In 2014, Giampaolo briefly served as head coach of Serie D amateurs Valle d'Aosta. During the 2015–16 season, he served as assistant to Luca D'Angelo at Fidelis Andria, before returning to Bari to accept a position in charge of their Under-17 team.

He successively worked at Serie D clubs Avezzano (2017 to 2019), Recanatese (2019 to 2021) and Eccellenza club L'Aquila from June to December 2021.

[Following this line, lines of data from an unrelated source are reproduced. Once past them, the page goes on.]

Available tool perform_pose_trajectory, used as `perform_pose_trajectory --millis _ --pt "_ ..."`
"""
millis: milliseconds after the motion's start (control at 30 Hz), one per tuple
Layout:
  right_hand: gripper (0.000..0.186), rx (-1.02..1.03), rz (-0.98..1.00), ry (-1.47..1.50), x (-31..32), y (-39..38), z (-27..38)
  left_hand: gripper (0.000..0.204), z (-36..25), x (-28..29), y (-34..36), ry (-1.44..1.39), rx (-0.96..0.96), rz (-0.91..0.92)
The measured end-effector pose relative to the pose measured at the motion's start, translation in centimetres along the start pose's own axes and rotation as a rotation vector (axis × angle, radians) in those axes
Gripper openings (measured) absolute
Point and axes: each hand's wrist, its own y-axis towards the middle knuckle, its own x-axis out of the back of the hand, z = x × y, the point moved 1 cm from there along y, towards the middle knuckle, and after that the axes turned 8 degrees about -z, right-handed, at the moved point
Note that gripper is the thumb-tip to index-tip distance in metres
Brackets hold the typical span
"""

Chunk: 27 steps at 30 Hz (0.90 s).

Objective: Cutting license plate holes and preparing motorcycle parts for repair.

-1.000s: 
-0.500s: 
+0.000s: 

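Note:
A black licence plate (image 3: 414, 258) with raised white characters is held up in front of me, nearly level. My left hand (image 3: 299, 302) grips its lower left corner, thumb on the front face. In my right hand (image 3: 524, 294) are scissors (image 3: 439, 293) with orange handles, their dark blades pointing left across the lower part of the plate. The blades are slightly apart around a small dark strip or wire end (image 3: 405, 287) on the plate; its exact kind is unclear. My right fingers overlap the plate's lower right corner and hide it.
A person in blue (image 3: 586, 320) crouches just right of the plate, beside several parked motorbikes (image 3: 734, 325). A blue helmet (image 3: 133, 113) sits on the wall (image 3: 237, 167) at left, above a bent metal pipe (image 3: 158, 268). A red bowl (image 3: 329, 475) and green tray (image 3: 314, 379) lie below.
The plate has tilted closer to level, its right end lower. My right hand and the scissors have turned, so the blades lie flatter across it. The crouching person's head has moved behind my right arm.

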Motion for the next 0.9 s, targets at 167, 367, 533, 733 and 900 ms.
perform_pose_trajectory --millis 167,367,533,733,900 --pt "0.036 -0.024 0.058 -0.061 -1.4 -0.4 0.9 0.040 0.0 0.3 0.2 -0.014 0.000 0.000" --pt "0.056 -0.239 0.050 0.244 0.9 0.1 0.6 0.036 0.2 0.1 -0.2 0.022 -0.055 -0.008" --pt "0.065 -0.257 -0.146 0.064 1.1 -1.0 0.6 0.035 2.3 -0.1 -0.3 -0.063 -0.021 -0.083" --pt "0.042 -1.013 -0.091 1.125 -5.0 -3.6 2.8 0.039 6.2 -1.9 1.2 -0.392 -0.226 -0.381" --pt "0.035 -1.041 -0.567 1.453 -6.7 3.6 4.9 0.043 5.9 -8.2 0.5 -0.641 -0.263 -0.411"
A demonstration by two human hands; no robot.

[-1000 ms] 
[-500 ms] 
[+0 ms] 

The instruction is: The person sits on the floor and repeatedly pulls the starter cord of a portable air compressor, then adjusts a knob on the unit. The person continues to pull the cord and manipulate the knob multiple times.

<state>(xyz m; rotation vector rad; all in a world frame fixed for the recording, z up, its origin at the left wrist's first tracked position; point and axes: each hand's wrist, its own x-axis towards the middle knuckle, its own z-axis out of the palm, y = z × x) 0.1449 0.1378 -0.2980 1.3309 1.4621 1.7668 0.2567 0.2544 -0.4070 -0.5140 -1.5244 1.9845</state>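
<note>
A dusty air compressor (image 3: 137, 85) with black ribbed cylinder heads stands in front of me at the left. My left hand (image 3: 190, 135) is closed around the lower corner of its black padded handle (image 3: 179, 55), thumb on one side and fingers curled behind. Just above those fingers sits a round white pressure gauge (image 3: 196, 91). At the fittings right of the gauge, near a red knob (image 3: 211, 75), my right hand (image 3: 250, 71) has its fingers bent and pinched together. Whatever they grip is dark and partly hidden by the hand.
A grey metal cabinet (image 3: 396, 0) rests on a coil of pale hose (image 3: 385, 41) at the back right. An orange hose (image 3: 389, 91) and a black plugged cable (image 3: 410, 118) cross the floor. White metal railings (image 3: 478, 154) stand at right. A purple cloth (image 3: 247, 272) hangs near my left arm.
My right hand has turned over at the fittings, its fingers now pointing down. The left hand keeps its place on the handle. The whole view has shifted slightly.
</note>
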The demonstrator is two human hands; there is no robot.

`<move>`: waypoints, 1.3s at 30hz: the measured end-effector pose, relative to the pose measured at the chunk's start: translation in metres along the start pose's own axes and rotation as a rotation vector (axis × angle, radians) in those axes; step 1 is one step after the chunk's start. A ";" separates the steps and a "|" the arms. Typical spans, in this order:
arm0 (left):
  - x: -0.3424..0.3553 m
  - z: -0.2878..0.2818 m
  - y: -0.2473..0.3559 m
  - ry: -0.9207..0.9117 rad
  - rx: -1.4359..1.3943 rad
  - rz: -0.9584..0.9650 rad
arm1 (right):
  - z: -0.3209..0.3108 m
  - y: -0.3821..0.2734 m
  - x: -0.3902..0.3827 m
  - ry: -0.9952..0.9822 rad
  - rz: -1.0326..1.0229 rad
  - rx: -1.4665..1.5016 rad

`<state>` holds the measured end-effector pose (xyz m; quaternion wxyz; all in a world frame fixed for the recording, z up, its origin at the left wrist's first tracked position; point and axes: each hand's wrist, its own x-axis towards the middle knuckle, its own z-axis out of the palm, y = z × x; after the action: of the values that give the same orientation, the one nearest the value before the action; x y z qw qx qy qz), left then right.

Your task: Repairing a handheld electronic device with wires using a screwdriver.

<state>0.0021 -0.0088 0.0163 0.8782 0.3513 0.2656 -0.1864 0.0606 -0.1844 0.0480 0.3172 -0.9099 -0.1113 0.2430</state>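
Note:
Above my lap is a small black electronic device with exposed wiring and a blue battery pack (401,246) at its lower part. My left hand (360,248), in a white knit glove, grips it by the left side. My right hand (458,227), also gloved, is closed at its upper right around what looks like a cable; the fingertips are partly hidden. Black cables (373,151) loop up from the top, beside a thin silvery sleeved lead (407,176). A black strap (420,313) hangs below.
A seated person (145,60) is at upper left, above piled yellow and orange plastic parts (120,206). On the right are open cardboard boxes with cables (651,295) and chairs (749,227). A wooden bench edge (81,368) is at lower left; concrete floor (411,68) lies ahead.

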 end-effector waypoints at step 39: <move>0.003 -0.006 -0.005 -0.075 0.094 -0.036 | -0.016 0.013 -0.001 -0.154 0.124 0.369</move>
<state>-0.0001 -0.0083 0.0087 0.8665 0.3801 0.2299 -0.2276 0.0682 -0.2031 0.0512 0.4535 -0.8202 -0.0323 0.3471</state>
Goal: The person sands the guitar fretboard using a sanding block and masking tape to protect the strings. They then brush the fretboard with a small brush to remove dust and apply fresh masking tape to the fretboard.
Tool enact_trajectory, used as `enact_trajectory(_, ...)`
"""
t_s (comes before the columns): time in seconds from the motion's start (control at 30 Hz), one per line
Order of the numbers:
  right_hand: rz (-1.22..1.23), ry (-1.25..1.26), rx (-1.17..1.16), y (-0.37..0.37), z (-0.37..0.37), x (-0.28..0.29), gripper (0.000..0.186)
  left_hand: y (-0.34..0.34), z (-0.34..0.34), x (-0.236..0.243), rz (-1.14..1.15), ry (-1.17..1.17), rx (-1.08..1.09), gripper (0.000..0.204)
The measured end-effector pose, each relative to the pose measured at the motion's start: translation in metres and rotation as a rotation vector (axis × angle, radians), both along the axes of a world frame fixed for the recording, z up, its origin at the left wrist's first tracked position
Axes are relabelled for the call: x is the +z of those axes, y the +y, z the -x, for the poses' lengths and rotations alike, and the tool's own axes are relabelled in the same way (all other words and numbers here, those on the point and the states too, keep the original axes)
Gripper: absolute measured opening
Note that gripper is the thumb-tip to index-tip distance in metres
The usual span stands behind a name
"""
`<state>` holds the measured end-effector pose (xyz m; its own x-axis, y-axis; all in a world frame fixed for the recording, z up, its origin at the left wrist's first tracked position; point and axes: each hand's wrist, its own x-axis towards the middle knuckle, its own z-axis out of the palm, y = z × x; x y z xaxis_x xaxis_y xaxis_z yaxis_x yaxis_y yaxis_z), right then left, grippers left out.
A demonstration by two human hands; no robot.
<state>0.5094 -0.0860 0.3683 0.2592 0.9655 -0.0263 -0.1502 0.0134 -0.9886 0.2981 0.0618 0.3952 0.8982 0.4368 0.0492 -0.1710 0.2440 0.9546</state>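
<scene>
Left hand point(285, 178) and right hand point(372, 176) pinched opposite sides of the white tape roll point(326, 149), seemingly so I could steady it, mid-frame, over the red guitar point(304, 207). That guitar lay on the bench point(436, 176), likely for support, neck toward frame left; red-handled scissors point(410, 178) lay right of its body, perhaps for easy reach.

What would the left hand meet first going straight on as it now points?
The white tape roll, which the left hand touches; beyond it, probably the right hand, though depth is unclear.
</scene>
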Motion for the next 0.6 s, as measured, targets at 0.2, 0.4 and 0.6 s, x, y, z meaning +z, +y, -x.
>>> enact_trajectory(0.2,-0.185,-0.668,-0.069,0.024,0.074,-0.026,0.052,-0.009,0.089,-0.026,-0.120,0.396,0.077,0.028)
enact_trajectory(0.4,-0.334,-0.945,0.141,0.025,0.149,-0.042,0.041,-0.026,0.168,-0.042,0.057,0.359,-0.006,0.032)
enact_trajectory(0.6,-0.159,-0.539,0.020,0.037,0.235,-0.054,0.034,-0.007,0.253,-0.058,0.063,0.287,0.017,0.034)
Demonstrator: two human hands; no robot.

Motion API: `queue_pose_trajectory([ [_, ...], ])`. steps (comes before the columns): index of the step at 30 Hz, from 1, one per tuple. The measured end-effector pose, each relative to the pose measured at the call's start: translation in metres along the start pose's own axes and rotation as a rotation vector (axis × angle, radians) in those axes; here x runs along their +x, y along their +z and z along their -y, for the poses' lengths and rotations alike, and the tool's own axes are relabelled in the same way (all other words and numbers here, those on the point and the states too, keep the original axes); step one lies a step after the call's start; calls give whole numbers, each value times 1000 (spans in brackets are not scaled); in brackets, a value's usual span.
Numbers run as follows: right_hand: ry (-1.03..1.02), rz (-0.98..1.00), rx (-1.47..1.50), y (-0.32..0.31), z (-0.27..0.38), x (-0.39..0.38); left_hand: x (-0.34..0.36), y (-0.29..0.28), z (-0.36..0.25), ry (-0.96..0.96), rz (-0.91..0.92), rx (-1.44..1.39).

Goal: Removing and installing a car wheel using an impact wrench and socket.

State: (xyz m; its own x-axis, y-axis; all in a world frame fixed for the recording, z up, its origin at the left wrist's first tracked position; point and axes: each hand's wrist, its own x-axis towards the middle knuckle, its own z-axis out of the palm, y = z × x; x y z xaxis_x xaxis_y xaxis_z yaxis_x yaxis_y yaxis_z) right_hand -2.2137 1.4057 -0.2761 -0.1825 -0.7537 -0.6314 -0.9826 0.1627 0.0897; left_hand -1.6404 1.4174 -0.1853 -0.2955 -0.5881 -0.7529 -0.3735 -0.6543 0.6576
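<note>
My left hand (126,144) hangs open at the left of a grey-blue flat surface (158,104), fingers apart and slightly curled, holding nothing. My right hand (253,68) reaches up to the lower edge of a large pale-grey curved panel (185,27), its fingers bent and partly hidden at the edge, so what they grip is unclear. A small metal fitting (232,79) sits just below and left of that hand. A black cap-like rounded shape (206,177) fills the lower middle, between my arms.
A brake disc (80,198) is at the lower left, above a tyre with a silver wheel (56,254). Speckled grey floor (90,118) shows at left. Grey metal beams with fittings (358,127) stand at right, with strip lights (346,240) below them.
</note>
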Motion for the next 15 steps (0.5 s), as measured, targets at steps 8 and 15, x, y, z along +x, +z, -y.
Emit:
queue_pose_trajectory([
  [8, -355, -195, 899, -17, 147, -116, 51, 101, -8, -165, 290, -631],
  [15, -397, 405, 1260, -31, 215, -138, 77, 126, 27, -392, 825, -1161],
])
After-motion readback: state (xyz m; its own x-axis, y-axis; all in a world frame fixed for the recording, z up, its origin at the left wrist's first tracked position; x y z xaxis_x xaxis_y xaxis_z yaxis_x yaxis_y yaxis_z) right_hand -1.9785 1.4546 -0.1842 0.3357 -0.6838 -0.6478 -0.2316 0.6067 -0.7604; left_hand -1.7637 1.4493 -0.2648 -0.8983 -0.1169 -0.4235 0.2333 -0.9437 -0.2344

In July 2022, Giampaolo returned to Bari, this time being named in charge of the Under-19 team. On 15 April 2024, he was appointed as a caretaker coach for the first team until the end of the club's 2023–24 Serie B campaign, following the dismissal of Giuseppe Iachini. Under his tenure, Bari barely suffered relegation, escaping that only after defeating Ternana in a two-legged playoff; he left the team by the end of the season.